Мама, мне уже давно не кажется, что мир странный. Он, похоже, сумасшедший. Знаешь, мама…
 

… Все, абсолютно все, странные или сумасшедшие. Потому что так не бывает. Потому что это не правда. Но почему, почему все думают, что Хомяка вижу только я?!


 

***



Мне четырнадцать. По идее, скоро должно быть пятнадцать. Уже два года — целые, черт подери, два года! — я живу дома, с мамой и папой.

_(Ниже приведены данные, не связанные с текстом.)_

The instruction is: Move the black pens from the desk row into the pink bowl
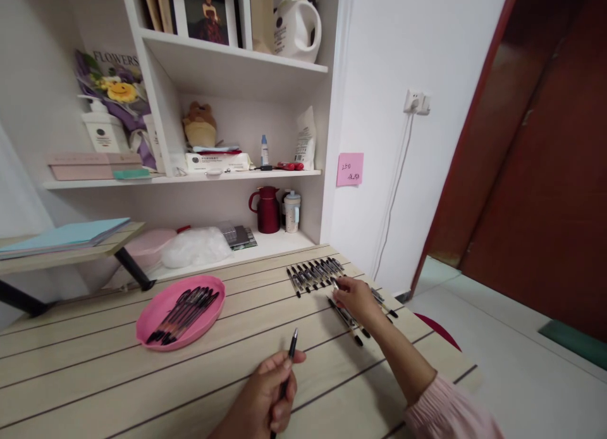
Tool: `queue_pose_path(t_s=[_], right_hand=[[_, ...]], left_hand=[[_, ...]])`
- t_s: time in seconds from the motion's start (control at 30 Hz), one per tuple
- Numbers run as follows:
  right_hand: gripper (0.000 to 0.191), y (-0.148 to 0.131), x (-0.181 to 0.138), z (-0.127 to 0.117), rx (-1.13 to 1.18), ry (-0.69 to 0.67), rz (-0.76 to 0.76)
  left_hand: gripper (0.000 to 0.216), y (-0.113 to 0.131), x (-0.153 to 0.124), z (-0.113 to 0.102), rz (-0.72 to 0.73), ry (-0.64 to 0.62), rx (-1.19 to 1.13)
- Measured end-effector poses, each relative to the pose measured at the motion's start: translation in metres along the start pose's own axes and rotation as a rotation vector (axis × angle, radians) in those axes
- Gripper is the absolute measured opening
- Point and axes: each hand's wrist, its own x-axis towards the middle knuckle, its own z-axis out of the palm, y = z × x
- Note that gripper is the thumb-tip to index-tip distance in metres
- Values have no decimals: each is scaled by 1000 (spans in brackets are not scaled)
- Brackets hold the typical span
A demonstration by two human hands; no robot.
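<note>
In the head view, my left hand (275, 388) is closed around a black pen (292, 346) with its silver tip pointing up and away. My right hand (358, 302) reaches over the right side of the table, thumb and fingers pinched together. Something small and pale shows at its fingertips, too small to name. Just beyond it lies a neat row of short black pen pieces (310, 276). Beneath and beside that hand are several longer pen pieces (348, 325) with black ends, partly hidden by the hand. To the left, a pink tray (142, 322) holds several dark pens (184, 314).
The wooden table (199, 388) meets a white shelf unit (237, 59) at the back. A small stand (109, 243) with blue paper (71, 233) rises at the left. A plastic bag (196, 246) and a red jug (268, 210) occupy the lower shelf. A cable (396, 192) hangs on the wall.
</note>
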Motion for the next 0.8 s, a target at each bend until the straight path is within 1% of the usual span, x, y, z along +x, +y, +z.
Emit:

Мама, а я оказалась чуть бесполезней, чем думала. От меня получить помощь, как умножить катастрофу с проблемой. Я даже не могу посуду поставить, не разбив тот или иной раз чашку или блюдце. Я ходячее несчастье заключенное в человеческом теле. У меня неуклюжесть в крови — он, знаешь, любил мне так говорить, с легким смешком.

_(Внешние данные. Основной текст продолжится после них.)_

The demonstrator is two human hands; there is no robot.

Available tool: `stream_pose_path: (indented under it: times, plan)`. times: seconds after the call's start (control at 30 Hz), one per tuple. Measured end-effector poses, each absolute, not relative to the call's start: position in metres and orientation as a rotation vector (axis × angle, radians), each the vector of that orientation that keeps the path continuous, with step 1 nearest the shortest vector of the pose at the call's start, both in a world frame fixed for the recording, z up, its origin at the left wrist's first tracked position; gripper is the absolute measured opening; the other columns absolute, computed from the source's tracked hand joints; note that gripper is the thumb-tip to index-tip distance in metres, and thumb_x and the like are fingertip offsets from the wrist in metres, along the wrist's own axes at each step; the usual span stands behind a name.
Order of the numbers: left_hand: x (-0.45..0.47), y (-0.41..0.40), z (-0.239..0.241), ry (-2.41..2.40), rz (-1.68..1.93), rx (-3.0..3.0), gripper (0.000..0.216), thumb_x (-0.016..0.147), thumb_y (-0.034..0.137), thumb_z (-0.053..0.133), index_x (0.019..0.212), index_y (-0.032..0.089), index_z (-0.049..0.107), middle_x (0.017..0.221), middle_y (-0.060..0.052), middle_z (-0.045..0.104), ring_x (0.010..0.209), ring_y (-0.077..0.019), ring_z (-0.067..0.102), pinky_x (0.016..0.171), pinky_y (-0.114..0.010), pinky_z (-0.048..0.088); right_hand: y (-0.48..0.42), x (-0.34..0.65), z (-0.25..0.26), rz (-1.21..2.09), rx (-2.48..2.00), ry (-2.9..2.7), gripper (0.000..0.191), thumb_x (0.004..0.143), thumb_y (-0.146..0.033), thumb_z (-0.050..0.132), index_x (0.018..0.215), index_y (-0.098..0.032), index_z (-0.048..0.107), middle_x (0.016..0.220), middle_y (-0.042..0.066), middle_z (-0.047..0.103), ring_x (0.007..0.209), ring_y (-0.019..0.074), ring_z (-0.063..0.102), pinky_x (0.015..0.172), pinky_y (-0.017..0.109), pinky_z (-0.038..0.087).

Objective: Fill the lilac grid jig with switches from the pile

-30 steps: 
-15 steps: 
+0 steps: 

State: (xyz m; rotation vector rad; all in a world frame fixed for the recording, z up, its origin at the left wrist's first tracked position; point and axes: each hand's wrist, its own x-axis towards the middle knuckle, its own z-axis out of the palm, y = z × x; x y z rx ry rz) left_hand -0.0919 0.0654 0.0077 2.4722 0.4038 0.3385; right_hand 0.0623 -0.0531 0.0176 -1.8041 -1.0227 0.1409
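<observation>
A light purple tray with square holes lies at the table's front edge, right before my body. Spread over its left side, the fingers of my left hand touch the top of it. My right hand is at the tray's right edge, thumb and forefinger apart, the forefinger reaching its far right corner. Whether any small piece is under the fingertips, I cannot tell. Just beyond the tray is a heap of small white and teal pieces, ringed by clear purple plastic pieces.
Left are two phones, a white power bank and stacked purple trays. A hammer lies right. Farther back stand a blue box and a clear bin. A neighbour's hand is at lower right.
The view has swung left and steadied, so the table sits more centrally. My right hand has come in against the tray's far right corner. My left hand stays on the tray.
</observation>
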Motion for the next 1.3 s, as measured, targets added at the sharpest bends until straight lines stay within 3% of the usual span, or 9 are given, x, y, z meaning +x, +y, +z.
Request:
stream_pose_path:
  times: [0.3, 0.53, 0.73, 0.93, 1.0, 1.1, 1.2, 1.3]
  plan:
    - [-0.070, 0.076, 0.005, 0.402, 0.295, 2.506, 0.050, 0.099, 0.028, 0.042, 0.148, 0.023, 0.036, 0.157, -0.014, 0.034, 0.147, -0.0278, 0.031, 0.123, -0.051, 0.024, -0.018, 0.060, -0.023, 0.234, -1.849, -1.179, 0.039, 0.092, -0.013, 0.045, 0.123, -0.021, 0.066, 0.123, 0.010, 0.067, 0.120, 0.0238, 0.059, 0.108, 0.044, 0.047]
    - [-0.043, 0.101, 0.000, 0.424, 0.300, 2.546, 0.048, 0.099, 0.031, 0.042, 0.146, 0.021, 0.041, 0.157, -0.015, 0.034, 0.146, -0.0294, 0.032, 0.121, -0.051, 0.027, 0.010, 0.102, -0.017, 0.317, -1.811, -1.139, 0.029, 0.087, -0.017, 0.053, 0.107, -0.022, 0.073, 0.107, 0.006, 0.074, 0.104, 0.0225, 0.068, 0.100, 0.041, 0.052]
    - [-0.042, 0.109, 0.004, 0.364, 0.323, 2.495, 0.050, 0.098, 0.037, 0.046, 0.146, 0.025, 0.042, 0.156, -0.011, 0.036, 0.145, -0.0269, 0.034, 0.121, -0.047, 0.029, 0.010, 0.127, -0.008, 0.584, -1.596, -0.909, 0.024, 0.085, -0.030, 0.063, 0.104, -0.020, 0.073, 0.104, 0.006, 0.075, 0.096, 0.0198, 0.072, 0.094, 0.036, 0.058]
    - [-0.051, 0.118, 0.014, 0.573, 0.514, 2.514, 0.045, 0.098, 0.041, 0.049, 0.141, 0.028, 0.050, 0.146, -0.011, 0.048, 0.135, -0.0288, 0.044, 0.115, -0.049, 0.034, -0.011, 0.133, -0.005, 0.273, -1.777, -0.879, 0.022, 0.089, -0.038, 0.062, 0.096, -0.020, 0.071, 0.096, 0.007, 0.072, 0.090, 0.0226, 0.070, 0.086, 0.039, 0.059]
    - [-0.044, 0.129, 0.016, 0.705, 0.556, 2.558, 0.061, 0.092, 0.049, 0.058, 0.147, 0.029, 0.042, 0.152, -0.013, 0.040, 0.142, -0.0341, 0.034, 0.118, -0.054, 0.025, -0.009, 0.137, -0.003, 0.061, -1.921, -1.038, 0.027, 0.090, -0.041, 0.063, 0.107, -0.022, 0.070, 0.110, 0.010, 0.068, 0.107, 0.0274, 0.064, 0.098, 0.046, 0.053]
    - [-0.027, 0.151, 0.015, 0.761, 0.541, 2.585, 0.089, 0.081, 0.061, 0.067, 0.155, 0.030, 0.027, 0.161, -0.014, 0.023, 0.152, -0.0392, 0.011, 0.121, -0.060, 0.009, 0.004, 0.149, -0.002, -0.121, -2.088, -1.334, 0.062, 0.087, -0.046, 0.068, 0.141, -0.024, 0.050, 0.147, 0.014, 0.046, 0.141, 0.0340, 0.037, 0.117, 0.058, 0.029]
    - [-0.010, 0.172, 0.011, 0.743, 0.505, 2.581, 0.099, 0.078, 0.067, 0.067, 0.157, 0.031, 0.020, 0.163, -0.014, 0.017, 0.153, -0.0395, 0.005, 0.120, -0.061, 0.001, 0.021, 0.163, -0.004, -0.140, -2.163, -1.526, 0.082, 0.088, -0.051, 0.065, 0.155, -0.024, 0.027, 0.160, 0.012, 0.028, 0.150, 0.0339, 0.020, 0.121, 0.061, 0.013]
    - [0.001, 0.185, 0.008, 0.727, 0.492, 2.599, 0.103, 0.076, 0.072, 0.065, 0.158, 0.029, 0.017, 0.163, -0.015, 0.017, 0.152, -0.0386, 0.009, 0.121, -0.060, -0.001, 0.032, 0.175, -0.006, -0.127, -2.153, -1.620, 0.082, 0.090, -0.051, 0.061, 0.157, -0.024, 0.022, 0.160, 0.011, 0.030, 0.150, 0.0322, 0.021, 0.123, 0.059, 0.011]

Мама, знаешь, свобода пахнет апельсинами, терпким кофе (что мне запрещен) и, почему-то, мятой.

Мята. Знаешь, мама, а ведь Хомяк пах мятой и темным шоколадом. Я знаю. Мне нравилось засыпать, укутываясь в этом запахе с головой, пропитываясь им.

Только вот его нет. Уже почти два года как нет. Я ему говорила, что когда он выйдет из той клетки, буду его ждать. И сама приходить иногда. Но, знаешь, его никто не видел. Никогда. Да и не было его, как бы я не искала и не оббегала эту чертову больницу.

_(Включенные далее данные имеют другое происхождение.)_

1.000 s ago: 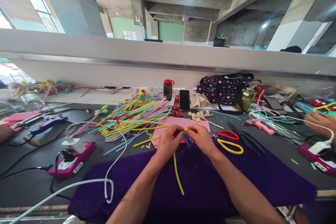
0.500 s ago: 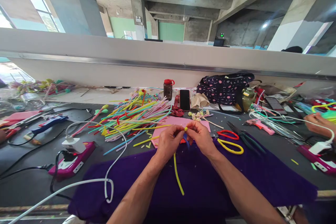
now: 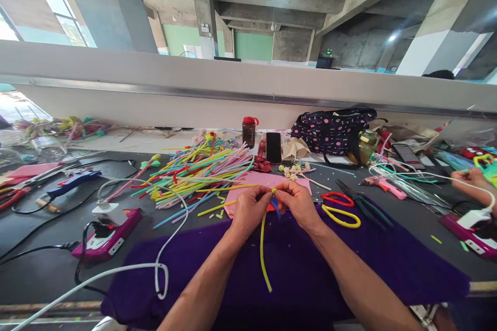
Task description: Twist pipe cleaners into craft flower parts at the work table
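Note:
My left hand and my right hand meet above a purple cloth, fingers pinched together on the top end of a yellow pipe cleaner. Its long tail hangs down toward me over the cloth. A short blue piece shows between the two hands. A pink sheet lies just beyond my fingers.
A heap of coloured pipe cleaners lies left of centre. Red and yellow handled scissors rest right of my hands. Pink power strips with cables sit left and right. A bottle, phone and dotted bag stand behind. Another person's hand works far right.
My hands stay pinched on the yellow pipe cleaner; its hanging tail has straightened and shifted slightly right. The other person's hand at far right has moved a little.

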`<state>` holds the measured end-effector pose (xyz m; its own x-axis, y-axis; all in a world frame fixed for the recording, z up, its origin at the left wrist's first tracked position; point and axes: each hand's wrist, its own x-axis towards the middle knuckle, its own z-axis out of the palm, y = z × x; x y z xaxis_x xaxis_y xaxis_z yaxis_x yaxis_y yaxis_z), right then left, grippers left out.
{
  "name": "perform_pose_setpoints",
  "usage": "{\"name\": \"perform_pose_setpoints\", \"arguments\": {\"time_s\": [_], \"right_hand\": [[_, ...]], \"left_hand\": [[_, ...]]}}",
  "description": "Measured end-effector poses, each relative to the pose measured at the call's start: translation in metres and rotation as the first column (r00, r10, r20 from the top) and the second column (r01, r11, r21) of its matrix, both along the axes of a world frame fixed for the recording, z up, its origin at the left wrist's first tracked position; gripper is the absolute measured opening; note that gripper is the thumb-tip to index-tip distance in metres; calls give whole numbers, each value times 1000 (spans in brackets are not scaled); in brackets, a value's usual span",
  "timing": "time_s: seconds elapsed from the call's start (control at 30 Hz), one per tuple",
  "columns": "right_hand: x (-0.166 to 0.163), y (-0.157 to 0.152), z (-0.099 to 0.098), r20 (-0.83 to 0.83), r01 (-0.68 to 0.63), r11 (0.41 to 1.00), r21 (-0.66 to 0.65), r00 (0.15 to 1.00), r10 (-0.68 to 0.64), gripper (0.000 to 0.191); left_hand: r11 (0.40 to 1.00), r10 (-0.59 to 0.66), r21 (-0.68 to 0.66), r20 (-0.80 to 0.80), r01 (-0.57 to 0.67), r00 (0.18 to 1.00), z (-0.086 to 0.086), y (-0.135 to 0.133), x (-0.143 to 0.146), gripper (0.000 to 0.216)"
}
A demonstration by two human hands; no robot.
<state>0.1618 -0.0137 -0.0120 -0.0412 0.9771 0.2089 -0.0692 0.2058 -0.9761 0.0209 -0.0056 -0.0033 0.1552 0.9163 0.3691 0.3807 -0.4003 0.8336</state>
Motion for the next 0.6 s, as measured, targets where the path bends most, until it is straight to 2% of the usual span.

Мама, мне бы забыть его: завести друзей побольше, улыбаться почаще и учиться усерднее. Но я не хочу. Боже, мама, мне бы хотелось найти его, отчитать, да заплакать, как тогда. Да только где искать? Кого искать? Как, черт возьми?! Не зная ни имени, ни лица… Только голос и лисья маска. Все.

Прости, мама, что подолгу задерживаюсь на улице. Я знаю, ты хочешь поговорить со мной, погулять; наверстать то время, что у нас забрали. Но, мама… даже так, я все еще ищу мальчика с лисьей маской..

Мама, знаешь, не смотря, что меня окружает столько много людей и вижу тебя каждый день, мне холодно. Мама, мне одиноко.